Close readers of Aaron’s blog and flickr stream know that he’s been thinking for some time about making maps out of things that people do, whether it’s geotagging photos or tracing streets or deriving urban areas from analysis of satellite photos, and posting his experiments with them as he goes. I’m zazzed (thanks AG) to announce that he’s racheted up of this effort into a combination of — wait for it — four different datesets into a cracklingly lovely pastiche, available for your perusal athttp://prettymaps.stamen.com.
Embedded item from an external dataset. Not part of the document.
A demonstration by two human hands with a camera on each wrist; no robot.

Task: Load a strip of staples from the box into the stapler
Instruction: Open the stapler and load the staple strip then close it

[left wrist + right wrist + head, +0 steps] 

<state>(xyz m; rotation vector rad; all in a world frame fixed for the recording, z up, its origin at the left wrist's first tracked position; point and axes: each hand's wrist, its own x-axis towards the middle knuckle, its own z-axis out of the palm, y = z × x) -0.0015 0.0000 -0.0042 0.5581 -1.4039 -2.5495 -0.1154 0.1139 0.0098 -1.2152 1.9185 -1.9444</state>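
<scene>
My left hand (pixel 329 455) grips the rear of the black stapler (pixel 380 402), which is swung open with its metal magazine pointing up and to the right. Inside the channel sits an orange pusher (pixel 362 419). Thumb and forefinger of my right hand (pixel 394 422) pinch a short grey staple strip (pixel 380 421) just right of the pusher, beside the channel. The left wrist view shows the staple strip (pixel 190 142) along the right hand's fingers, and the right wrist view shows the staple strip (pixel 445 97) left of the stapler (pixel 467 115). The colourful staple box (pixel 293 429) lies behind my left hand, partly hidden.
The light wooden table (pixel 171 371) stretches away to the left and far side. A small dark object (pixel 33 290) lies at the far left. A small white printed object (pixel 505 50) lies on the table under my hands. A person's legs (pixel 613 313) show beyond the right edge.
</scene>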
The thing to watch here — besides the lovely, and also that this experiment is likely to make your browser cry for a while until we work out the kinks — is that, at certain zoom levels and in certain places, the things on the map are addressable on rollover. Which is to say: they’re not pre-rendered graphics that are cooked down into tiles for easy delivery, but actual shapes, actual streets, actual areas that can be individually targeted and messed with. So when it says “Columbus Circle” in the map above, and “Embarcadero” in the map below, that’s because things called Columbus Circle and Embarcadero both are actually on the map, and not pictures of them, if you get my meaning.
Everything you see in the image above — every dot, every shape, every blue road, all of it — is its own special snowflake, with its own unique properties, right in the browser — and we’re only just beginning to understand what that might mean.
More on this as we go — and hopefully the servers will stay up overnight, but in the meantime, enjoy!